Task brief>
Return only what lies between the first line of the entries and the line containing "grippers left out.", both lines included.

[Stored items from a collection]
⟨
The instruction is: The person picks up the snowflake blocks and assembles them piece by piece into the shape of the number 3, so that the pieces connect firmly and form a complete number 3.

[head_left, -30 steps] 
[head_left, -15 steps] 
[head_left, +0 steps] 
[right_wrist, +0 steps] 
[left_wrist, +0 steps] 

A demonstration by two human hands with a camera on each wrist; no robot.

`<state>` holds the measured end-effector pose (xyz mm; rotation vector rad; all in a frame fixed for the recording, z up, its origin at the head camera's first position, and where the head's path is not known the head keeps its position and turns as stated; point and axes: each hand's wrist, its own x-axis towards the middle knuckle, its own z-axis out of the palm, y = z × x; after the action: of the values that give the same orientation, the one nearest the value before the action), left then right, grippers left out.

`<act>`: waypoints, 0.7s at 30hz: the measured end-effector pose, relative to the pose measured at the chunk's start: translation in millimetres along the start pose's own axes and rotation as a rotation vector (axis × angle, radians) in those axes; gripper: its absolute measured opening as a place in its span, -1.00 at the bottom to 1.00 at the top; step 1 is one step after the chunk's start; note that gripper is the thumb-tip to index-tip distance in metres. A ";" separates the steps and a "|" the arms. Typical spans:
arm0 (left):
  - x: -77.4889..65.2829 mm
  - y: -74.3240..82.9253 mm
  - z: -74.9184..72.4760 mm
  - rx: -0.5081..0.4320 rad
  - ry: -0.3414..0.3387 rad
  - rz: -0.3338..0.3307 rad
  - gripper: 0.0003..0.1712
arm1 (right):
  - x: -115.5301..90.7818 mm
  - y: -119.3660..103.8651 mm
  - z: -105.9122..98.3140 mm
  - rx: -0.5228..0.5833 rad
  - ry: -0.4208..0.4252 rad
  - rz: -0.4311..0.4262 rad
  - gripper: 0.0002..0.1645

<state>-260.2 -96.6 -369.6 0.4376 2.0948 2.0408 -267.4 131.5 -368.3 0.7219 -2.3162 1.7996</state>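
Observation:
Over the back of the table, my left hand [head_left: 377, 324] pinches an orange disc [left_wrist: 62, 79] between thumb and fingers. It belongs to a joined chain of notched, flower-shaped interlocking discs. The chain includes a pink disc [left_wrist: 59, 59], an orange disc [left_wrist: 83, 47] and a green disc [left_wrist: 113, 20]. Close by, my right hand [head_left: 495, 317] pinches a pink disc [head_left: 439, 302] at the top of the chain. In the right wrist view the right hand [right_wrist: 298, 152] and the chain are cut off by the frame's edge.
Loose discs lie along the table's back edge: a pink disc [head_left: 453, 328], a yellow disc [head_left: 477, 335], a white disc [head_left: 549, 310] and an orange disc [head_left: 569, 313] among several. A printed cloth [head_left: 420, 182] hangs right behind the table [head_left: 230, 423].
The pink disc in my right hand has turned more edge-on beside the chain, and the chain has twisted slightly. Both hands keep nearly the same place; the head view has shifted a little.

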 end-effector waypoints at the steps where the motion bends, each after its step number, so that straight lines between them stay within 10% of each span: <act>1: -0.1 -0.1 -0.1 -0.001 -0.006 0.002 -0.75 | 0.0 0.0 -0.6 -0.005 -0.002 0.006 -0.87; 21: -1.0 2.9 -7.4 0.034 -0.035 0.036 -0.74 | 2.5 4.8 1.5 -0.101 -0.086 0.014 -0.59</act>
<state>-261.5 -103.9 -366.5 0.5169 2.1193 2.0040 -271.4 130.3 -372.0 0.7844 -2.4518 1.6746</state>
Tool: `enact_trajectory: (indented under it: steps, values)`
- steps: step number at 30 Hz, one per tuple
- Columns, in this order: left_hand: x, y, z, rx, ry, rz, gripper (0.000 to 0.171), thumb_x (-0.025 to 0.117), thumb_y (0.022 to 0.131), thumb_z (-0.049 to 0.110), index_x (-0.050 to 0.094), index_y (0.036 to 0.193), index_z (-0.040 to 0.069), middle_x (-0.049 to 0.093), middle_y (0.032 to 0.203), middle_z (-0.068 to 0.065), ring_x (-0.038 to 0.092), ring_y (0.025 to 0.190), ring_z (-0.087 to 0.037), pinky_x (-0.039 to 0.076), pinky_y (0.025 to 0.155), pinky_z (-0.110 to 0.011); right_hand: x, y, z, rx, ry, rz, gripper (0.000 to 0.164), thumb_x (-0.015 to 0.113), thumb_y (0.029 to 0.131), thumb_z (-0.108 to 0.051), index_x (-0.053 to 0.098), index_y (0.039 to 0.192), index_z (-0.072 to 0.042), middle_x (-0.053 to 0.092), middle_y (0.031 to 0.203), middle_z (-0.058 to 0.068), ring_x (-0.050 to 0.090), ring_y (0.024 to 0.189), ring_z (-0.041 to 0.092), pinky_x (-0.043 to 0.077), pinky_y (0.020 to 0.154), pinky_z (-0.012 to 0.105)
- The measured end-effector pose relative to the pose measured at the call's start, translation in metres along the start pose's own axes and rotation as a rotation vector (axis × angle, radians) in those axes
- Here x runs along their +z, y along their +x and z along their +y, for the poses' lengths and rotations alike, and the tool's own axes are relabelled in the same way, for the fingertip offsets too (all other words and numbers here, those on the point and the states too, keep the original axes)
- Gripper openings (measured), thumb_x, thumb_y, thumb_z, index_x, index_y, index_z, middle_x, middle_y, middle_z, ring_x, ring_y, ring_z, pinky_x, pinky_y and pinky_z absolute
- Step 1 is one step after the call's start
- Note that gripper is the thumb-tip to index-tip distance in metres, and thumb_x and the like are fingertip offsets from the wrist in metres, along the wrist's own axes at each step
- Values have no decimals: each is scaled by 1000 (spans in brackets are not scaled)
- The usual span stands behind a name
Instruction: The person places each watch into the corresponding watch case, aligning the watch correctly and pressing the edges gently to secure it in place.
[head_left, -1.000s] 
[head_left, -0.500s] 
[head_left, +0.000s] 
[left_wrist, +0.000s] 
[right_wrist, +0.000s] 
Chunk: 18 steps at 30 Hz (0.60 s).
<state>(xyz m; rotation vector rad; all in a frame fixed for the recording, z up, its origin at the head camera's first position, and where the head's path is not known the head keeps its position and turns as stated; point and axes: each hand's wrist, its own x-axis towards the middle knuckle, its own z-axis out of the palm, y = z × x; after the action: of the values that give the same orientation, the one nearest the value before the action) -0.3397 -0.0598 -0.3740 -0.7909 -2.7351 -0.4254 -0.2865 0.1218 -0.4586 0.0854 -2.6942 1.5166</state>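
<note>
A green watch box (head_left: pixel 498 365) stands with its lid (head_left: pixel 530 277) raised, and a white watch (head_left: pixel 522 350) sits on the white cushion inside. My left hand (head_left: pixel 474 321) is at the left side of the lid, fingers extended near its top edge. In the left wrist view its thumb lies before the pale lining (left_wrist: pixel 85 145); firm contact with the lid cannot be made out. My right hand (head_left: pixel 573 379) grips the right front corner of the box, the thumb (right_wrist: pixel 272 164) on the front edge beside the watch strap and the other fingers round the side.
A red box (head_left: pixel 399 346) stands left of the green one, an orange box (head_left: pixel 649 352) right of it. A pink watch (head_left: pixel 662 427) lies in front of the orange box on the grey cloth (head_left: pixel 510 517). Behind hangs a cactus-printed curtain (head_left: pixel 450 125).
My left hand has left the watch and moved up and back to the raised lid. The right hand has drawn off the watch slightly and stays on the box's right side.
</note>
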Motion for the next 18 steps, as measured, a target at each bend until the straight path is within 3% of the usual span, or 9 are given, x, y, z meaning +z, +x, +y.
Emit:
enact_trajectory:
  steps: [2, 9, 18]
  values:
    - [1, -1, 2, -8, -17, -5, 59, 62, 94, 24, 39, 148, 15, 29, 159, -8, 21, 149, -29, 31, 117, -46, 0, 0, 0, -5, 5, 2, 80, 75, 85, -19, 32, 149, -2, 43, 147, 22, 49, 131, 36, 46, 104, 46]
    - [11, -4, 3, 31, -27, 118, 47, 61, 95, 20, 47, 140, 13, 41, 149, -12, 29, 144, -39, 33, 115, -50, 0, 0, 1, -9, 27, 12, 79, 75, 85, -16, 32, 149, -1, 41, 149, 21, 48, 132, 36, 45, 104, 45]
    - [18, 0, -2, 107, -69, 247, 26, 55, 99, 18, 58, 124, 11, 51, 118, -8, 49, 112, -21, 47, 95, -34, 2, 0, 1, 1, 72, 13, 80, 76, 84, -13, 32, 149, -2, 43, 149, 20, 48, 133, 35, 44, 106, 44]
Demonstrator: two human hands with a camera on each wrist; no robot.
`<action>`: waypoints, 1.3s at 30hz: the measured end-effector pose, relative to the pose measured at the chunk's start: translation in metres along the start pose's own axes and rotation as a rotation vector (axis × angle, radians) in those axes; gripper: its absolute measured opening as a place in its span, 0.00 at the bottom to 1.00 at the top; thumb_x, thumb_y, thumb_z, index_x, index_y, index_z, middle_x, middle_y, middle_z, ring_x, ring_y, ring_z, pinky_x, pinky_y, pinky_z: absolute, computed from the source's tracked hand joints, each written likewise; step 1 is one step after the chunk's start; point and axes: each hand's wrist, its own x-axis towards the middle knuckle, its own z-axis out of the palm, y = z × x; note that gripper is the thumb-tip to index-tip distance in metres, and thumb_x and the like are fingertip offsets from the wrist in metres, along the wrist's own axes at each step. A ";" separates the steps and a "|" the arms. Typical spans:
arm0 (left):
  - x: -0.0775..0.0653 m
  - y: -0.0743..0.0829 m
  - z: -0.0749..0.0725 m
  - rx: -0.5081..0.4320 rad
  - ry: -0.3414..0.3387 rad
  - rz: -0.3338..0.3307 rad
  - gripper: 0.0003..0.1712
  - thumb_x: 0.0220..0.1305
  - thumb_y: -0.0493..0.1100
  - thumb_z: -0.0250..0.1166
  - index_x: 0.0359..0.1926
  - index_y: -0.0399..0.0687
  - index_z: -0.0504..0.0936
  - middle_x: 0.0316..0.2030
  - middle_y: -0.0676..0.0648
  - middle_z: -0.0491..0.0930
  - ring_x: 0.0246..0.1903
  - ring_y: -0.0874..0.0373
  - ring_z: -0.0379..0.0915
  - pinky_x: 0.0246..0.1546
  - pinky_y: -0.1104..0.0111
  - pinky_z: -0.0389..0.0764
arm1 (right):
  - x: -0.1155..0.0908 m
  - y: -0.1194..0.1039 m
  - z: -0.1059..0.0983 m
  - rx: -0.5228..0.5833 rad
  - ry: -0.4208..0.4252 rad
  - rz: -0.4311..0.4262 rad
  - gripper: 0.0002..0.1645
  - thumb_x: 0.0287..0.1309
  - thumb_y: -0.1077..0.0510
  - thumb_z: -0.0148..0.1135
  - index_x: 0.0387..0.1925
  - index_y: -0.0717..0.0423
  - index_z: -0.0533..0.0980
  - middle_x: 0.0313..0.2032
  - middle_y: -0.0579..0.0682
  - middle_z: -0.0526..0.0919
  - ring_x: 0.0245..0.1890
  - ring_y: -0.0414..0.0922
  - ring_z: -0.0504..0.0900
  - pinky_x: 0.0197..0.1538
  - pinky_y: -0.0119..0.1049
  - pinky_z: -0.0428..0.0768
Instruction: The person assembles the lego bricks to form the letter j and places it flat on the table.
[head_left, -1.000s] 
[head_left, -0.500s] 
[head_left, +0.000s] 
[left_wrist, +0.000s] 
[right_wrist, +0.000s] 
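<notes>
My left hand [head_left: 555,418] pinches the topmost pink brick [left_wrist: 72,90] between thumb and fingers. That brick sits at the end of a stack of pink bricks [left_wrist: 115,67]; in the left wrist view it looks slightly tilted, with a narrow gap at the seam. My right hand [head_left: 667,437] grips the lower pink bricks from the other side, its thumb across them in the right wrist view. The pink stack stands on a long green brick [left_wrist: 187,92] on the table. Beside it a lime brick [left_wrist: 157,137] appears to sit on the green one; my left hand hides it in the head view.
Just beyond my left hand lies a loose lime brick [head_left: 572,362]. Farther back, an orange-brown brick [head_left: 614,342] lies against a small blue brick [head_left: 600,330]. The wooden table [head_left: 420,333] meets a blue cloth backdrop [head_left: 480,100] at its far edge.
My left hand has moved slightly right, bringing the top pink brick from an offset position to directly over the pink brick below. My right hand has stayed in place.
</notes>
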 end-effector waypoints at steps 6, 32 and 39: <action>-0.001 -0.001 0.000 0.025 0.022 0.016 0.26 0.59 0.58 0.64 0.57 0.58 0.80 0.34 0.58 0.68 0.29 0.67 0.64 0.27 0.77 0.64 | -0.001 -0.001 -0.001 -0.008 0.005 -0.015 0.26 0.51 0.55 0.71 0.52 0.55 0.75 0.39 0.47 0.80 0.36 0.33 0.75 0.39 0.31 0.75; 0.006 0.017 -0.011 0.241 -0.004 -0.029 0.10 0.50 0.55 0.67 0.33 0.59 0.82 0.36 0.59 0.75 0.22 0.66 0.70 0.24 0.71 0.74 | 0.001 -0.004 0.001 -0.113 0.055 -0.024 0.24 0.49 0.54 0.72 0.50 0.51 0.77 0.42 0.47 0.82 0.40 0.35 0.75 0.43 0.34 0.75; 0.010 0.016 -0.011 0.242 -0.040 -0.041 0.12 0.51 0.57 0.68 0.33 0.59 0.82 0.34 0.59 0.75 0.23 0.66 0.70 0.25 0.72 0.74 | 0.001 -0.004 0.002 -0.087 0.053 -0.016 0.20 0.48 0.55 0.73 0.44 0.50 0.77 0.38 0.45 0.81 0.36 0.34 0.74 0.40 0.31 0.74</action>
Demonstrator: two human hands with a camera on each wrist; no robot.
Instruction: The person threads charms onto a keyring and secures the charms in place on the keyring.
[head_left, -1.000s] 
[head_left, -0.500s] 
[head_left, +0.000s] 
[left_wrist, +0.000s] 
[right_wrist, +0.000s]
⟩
Response>
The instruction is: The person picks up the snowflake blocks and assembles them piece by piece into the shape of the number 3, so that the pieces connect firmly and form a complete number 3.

[head_left, -30 steps] 
[head_left, -15 steps] 
[head_left, +0 steps] 
[right_wrist, +0 steps] 
[left_wrist, +0 steps] 

A demonstration by two human hands with a camera on each wrist; no robot.

`<state>` holds the measured end-effector pose (xyz mm; rotation vector rad; all in a frame fixed for the recording, z up, its origin at the head camera's first position, and where the head's path is not known the head keeps its position and turns as stated; point and axes: each hand's wrist, its own x-axis towards the middle knuckle, its own z-axis out of the palm, y = z × x; after the action: of the values that give the same orientation, the one nearest the value before the action), left then right, grippers left out.

No more is needed for this answer.